Domain Name System

Domain Name System (DNS) is used to convert domain name to IP address.

For example, if you want to reach http://no-identity-awesome-example-site.com, normally your phone or laptop would contact DNS server of your ISP with a question “What it is the IP address of no-identity-awesome-example-site.com?”

The response would contain the IP address and DNS response validity time. That makes it possible to cache the IP address locally for this validity time.

What is in the request

The request to DNS server contains just the domain part:

  1. http://no-identity-awesome-example-site.com would request just ask about no-identity-awesome-example-site.com.
  2. http://no-identity-awesome-example-site.com/example would request just ask about no-identity-awesome-example-site.com, too.
  3. http://test.no-identity-awesome-example-site.com/example would request just ask about test.no-identity-awesome-example-site.com.

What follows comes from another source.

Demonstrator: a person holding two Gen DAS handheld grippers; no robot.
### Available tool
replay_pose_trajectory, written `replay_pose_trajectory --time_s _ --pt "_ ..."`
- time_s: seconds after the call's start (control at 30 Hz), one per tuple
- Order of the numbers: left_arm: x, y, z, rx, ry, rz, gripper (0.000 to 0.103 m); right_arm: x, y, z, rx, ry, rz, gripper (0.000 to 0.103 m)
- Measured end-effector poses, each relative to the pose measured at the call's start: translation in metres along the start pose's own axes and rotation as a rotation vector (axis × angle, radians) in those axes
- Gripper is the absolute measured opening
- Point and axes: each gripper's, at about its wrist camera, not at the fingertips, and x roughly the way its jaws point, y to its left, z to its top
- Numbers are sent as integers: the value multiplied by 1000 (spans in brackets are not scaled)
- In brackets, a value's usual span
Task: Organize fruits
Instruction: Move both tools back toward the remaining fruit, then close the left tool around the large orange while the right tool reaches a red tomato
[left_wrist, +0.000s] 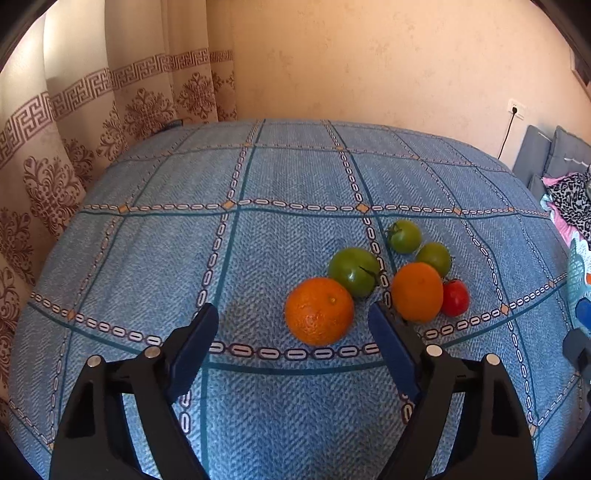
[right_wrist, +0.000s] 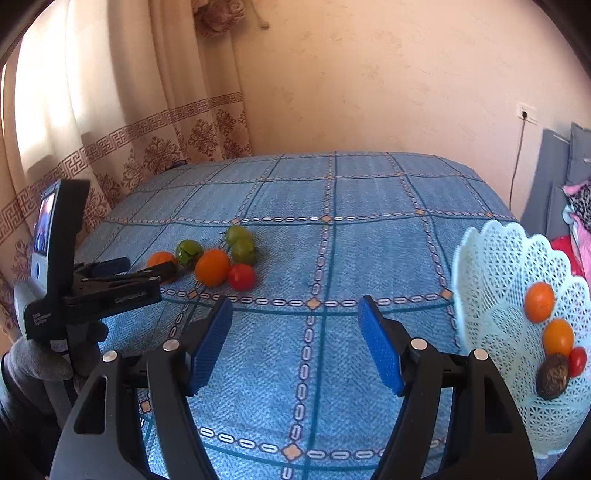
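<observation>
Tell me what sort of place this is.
Probably a room in a home: a patterned curtain, a table under a blue checked cloth bearing loose fruit, a wall socket, and cushions with bedding or clothes at the right edge.

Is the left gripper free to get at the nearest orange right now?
Probably yes. The left gripper is open and empty, and the nearest orange lies just ahead between its fingers with bare cloth in front. A green tomato touches its far side, which shouldn't block it.

Both wrist cams look down, sharing fruit pile (left_wrist: 373, 280) on tablecloth (right_wrist: 369, 199).
</observation>
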Motion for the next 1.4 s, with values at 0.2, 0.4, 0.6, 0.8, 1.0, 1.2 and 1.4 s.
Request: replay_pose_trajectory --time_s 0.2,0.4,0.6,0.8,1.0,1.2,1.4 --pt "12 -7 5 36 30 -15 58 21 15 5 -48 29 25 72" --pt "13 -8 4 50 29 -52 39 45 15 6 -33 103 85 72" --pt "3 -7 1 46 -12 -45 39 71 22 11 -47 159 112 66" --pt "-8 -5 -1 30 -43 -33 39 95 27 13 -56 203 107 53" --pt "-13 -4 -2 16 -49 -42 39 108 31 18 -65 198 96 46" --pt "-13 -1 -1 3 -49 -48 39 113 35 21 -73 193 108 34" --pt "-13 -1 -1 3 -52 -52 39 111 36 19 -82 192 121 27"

Problems with Virtual Private Networks

When you opt for VPNs, then you might have a few problems:

  1. Some DNS server you have no control of might still record the domain names you request. However, if this traffic goes through VPN, it is more or less safe.
  2. DNS traffic might go outside of a tunnel, making your requests visible to your Internet Service Provider or other owner of DNS server.

What to do with it

The goal is simple: make sure nobody between you and a trusted resolver can read or tamper with your DNS requests, and that those requests never escape your VPN tunnel.

Use encrypted DNS

Plain DNS travels in the open. Modern systems can encrypt it:

  • DNS over HTTPS (DoH) — DNS requests look like ordinary HTTPS traffic.
  • DNS over TLS (DoT) — DNS requests go over a dedicated encrypted port.

Both hide the domain names you ask for from anyone watching the wire. All major browsers and operating systems support at least one of them — turn it on.

Use a trusted resolver

Encryption only protects the path; the resolver itself still sees your requests. Pick one you are willing to trust (for example, a privacy-focused public resolver), or — best of all — run your own resolver on your VPN server.

Make sure DNS goes through the tunnel

This is the part people forget. Even with a VPN active, your device may keep using your ISP’s DNS server, leaking the domains you visit. After connecting:

  1. Confirm your VPN client is set to push its own DNS servers.
  2. Run a DNS leak test (see the pre-flight checks) and verify that the resolver shown belongs to your VPN, not your ISP.

If a leak shows up, fix the VPN configuration before relying on it.